**Task:** Below are the records; restate word for word the lines from the first through the one containing "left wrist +", and only those.

The data START

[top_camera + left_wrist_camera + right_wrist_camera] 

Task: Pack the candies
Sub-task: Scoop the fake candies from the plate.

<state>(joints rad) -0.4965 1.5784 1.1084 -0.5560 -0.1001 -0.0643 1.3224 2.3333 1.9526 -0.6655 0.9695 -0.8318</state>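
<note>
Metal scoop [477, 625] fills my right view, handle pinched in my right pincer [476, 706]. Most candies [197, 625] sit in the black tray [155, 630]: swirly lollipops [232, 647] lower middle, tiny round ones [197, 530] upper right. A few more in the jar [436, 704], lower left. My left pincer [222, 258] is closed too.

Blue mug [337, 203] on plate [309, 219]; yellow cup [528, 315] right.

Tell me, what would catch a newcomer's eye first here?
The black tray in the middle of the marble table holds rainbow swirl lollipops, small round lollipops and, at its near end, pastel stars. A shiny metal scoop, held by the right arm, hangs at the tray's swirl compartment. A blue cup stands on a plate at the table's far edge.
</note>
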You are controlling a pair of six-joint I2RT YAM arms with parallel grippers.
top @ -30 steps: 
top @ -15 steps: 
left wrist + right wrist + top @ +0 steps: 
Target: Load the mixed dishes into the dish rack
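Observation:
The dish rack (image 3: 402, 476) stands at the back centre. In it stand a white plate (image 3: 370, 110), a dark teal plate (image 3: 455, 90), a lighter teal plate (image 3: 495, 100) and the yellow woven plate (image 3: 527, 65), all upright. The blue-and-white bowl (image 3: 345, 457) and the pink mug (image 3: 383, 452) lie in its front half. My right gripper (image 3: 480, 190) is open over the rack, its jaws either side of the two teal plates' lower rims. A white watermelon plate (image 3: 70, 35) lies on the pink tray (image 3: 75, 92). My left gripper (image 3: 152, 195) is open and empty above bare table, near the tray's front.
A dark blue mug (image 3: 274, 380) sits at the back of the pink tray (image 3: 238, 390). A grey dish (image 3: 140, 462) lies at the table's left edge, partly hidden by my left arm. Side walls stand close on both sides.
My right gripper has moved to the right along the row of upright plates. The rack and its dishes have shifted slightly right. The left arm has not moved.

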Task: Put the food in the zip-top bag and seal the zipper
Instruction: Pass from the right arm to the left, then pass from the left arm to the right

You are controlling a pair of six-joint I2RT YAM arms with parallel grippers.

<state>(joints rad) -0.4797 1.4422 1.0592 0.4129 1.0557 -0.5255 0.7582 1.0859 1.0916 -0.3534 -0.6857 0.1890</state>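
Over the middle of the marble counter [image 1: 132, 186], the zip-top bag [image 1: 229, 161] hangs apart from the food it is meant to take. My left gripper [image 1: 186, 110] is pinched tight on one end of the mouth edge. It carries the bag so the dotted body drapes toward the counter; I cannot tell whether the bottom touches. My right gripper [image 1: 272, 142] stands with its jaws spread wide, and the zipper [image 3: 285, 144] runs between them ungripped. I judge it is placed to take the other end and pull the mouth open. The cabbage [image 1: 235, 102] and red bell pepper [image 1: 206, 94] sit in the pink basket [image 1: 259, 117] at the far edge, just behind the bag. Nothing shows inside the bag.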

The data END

**Result of the task:**
[top_camera + left_wrist_camera + right_wrist_camera] 

Task: Pack the candies
Sub-task: Scoop the fake candies from the plate.

<state>(joints rad) -0.4965 1.5784 1.1084 -0.5560 -0.1001 -0.0643 1.3224 2.3333 1.9526 -0.6655 0.9695 -0.8318</state>
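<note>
Metal scoop [477, 625] fills my right view, handle pinched in my right pincer [476, 706]. Most candies [197, 625] sit in the black tray [155, 630]: swirly lollipops [232, 647] lower middle, tiny round ones [197, 530] upper right. A few more in the jar [436, 704], lower left. My left pincer [222, 258] is closed too.

Blue mug [337, 203] on plate [309, 219]; yellow cup [528, 315] right.

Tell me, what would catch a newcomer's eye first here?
The black tray in the middle of the marble table holds rainbow swirl lollipops, small round lollipops and, at its near end, pastel stars. A shiny metal scoop, held by the right arm, hangs at the tray's swirl compartment. A blue cup stands on a plate at the table's far edge.
</note>
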You are controlling a pair of six-joint I2RT YAM arms with parallel grippers.
top @ -30 steps: 
top @ -15 steps: 
left wrist + right wrist + top @ +0 steps: 

The exercise closes with this answer.